Cass. civ. Sez. VI – 3, Ord., (ud. 30-10-2017) 14-12-2017, n. 30139

REPUBBLICA ITALIANA

IN NOME DEL POPOLO ITALIANO

LA CORTE SUPREMA DI CASSAZIONE

SEZIONE SESTA CIVILE

SOTTOSEZIONE 3

Composta dagli Ill.mi Sigg.ri Magistrati:

Dott. AMENDOLA Adelaide – Presidente –

Dott. DE STEFANO Franco – Consigliere –

Dott. VINCENTI Enzo – rel. Consigliere –

Dott. ROSSETTI Marco – Consigliere –

Dott. D’ARRIGO Cosimo – Consigliere –

ha pronunciato la seguente:

ORDINANZA

sul ricorso 28270/2016 proposto da:

ASSIMOCO SPA, in persona del legale rappresentante, elettivamente domiciliata in ROMA, VIA PANAMA 77, presso lo studio dell’avvocato TOMMASO BOCHICCHIO, rappresentata e difesa dall’avvocato ALFREDO MARTUCCI SCHISA;

– ricorrente –

contro

D.F.V., elettivamente domiciliato in ROMA, VIA G. TORNIELLI 46, presso lo studio PROTA, rappresentato e difeso dagli avvocati ANDREA PORZIO, ANTONIO MALAFRONTE;

– controricorrente –

e contro

L.M.S.;

– intimata –

avverso la sentenza n. 1527/2016 del TRIBUNALE di TORRE ANNUNZIATA, depositata il 24/05/2016;

udita la relazione della causa svolta nella camera di consiglio non partecipata del 30/10/2017 dal Consigliere Dott. ENZO VINCENTI.
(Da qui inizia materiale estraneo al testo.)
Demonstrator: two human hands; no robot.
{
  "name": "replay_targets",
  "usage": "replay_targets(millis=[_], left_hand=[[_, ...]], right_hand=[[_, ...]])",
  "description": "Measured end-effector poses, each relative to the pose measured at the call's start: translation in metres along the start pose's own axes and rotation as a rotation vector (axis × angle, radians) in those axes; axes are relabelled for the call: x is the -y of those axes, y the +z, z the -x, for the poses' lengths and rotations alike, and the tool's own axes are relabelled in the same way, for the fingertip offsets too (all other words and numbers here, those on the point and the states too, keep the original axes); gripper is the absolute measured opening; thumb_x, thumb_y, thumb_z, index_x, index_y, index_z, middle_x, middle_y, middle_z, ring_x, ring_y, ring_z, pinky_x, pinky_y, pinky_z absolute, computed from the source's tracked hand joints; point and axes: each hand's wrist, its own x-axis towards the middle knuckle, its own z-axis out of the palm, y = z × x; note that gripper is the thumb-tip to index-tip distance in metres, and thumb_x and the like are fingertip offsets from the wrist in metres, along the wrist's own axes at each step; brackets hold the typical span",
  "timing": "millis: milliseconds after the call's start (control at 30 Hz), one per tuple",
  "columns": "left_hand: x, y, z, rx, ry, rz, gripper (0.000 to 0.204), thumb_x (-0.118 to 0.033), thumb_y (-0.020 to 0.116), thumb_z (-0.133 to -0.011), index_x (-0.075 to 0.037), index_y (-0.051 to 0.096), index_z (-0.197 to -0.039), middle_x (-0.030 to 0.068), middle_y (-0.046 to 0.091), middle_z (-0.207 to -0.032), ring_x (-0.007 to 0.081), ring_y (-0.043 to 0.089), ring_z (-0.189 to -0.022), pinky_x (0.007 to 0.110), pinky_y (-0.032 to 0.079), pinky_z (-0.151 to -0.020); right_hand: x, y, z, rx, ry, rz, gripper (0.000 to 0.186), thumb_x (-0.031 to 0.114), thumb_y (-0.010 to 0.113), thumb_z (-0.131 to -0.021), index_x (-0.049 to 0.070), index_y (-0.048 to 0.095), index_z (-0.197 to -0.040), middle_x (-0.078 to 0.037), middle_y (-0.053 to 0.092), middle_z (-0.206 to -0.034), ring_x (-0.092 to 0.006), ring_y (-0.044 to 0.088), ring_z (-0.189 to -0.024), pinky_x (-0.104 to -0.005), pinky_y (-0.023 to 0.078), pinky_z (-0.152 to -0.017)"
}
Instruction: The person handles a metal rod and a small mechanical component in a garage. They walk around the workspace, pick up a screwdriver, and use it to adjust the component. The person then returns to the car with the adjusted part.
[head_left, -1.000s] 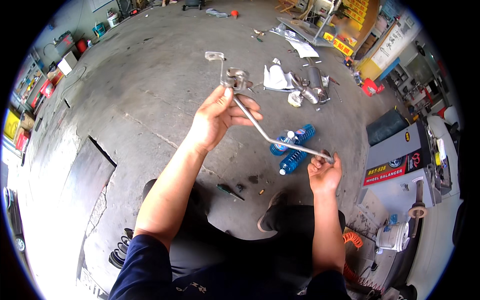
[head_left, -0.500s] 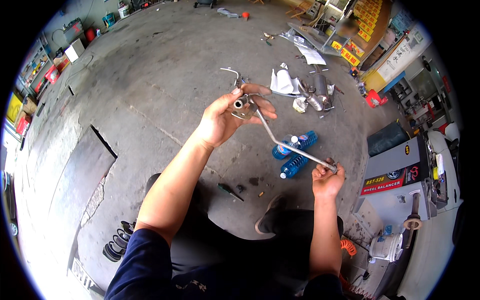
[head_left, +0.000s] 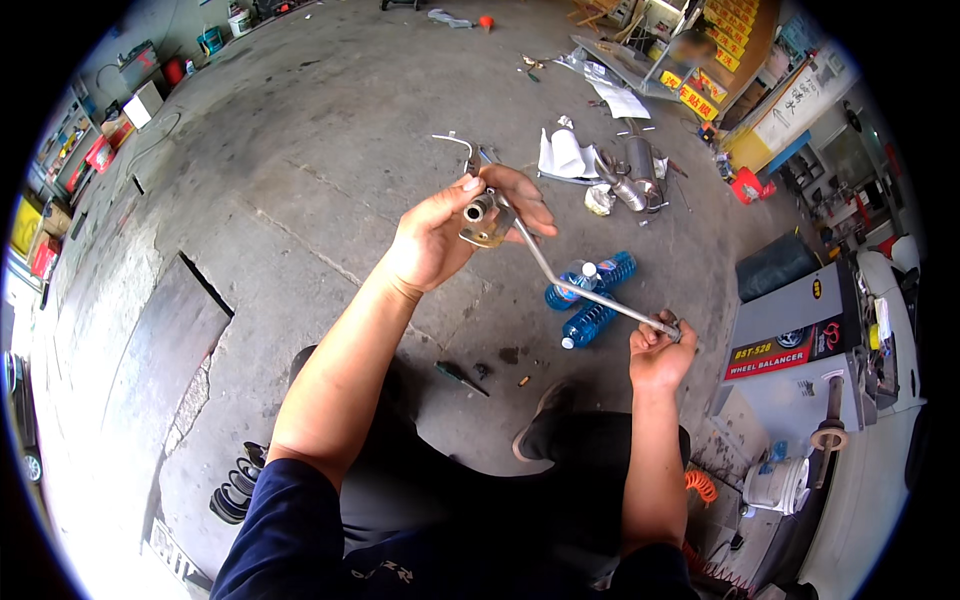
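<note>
A thin, bent metal pipe [head_left: 603, 301] is held up in front of me between both hands. My left hand [head_left: 428, 238] grips its far end, thumb on one side and fingers curved behind. At that end sit a short open-ended tube fitting [head_left: 480, 208] and a flat bracket plate with a hole [head_left: 487, 235]. Beyond the fingers, a thinner bent rod [head_left: 457, 139] sticks out; how it joins is hidden. My right hand [head_left: 658, 362] pinches the pipe's lower right end, fingers curled round the tip. Below the pipe, blue liquid bottles [head_left: 590, 321] lie on the floor.
A green-handled screwdriver [head_left: 462, 378] lies near my feet. A muffler-like metal part [head_left: 640, 165] and white paper [head_left: 566, 155] are farther off at right. A grey wheel balancer [head_left: 785, 310] stands close on the right, a coil-spring strut [head_left: 238, 488] at lower left.
The left-hand end of the pipe has turned slightly, so the bracket plate shows more. My right hand has shifted a little to the right. Both hands keep their hold.
</note>
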Motion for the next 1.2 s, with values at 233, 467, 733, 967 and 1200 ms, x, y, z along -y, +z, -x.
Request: replay_targets(millis=[233,467,733,967,1200], left_hand=[[0.008,-0.007,-0.001,0.018,-0.005,0.110,0.060,-0.058,0.061,-0.102,-0.001,0.065,-0.120,0.0188,0.070,-0.108,0.0406,0.070,-0.112,0.056,0.049,-0.107],[0.013,-0.008,0.003,0.060,0.024,0.046,0.064,-0.063,0.059,-0.105,-0.003,0.063,-0.124,0.0126,0.070,-0.106,0.0374,0.072,-0.107,0.054,0.051,-0.103],[0.014,-0.013,0.007,0.056,0.023,0.027,0.062,-0.062,0.053,-0.109,-0.003,0.063,-0.127,0.0105,0.070,-0.107,0.0370,0.072,-0.106,0.055,0.053,-0.102],[0.016,-0.002,-0.005,-0.241,-0.070,0.017,0.064,-0.064,0.044,-0.112,-0.004,0.064,-0.124,0.0122,0.075,-0.103,0.0350,0.076,-0.106,0.052,0.053,-0.107],[0.031,-0.024,0.003,-0.620,-0.174,0.169,0.059,-0.049,0.037,-0.117,0.003,0.055,-0.140,0.0170,0.063,-0.122,0.0316,0.059,-0.113,0.047,0.044,-0.106]], right_hand=[[-0.001,0.003,0.001,-0.038,0.021,0.001,0.037,0.036,0.050,-0.108,0.003,0.063,-0.098,-0.006,0.052,-0.082,-0.0153,0.047,-0.062,-0.0298,0.038,-0.056],[-0.001,-0.001,-0.001,-0.079,0.055,0.030,0.041,0.042,0.046,-0.111,0.006,0.060,-0.097,-0.004,0.050,-0.084,-0.0144,0.044,-0.061,-0.0303,0.037,-0.057],[-0.009,0.001,-0.001,-0.093,0.062,0.046,0.042,0.042,0.047,-0.111,0.004,0.060,-0.100,-0.003,0.047,-0.077,-0.0140,0.044,-0.062,-0.0295,0.036,-0.055],[-0.002,-0.023,-0.013,0.044,0.136,-0.055,0.043,0.044,0.047,-0.110,0.005,0.060,-0.097,-0.004,0.048,-0.077,-0.0163,0.044,-0.063,-0.0323,0.038,-0.056],[-0.024,0.015,0.006,-0.028,0.192,0.020,0.044,0.047,0.048,-0.113,0.007,0.059,-0.097,-0.005,0.056,-0.073,-0.0150,0.045,-0.062,-0.0318,0.036,-0.060]])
Svolgimento del processo – Motivi della decisione
Ritenuto che, con ricorso affidato ad un unico motivo, la Assimoco S.p.A. ha impugnato la sentenza del Tribunale di Torre Annunziata, in data 24 maggio 2016, che, in accoglimento del gravame interposto da D.F.V. avverso la sentenza del 12 marzo 2015 del Giudice di pace di Torre Annunziata, ne accoglieva la domanda di risarcimento dei danni subiti a seguito di sinistro stradale, del quale veniva dichiarata responsabile L.M.S., proprietaria di autoveicolo assicurato presso l’anzidetta Assimoco;

che resiste con controricorso D.F.V., mentre non ha svolto attività difensiva l’intimata L.M.S.;

che la proposta del relatore, ai sensi dell’art. 380 bis c.p.c., è stata comunicata ai difensori delle parti, unitamente al decreto di fissazione dell’adunanza in camera di consiglio, in prossimità della quale il controricorrente ha depositato memoria;

che il Collegio ha deliberato di adottare una motivazione semplificata.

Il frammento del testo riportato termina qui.